**Exercise instructions**
Each line of the data that includes "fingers" must be copied.
[Start of section]
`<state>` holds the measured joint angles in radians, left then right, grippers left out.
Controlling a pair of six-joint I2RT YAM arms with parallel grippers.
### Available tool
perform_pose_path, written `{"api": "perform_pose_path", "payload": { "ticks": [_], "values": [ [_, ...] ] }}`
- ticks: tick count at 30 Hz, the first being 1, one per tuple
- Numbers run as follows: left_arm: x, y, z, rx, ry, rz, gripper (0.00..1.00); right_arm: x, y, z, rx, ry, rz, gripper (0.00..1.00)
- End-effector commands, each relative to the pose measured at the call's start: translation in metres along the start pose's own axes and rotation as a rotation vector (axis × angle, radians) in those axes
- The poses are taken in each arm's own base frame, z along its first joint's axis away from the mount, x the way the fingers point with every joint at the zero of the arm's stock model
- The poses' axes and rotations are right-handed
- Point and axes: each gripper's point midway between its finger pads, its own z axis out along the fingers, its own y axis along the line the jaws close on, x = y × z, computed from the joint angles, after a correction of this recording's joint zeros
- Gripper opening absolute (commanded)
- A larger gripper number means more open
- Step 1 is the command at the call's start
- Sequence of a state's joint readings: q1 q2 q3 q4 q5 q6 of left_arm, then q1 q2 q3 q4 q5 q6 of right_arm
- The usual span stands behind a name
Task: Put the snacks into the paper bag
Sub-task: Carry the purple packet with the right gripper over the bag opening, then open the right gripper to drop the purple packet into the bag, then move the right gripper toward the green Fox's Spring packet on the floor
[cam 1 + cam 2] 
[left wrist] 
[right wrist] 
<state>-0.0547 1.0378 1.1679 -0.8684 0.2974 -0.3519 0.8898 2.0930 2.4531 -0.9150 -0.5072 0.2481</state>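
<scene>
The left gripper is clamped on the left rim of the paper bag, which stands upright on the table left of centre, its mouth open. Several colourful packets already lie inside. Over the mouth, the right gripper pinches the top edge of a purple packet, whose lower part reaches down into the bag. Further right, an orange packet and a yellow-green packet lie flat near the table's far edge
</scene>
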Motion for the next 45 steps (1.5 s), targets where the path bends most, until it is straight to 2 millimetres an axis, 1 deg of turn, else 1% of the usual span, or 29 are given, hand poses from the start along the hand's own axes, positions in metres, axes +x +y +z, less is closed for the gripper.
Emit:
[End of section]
**Answer to the problem**
- The poses are taken in each arm's own base frame, z along its first joint's axis away from the mount, x the way the fingers point with every joint at the zero of the arm's stock model
- Point and axes: each gripper's point midway between its finger pads, its own z axis out along the fingers, its own y axis along the line the jaws close on, x = y × z, computed from the joint angles, after a correction of this recording's joint zeros

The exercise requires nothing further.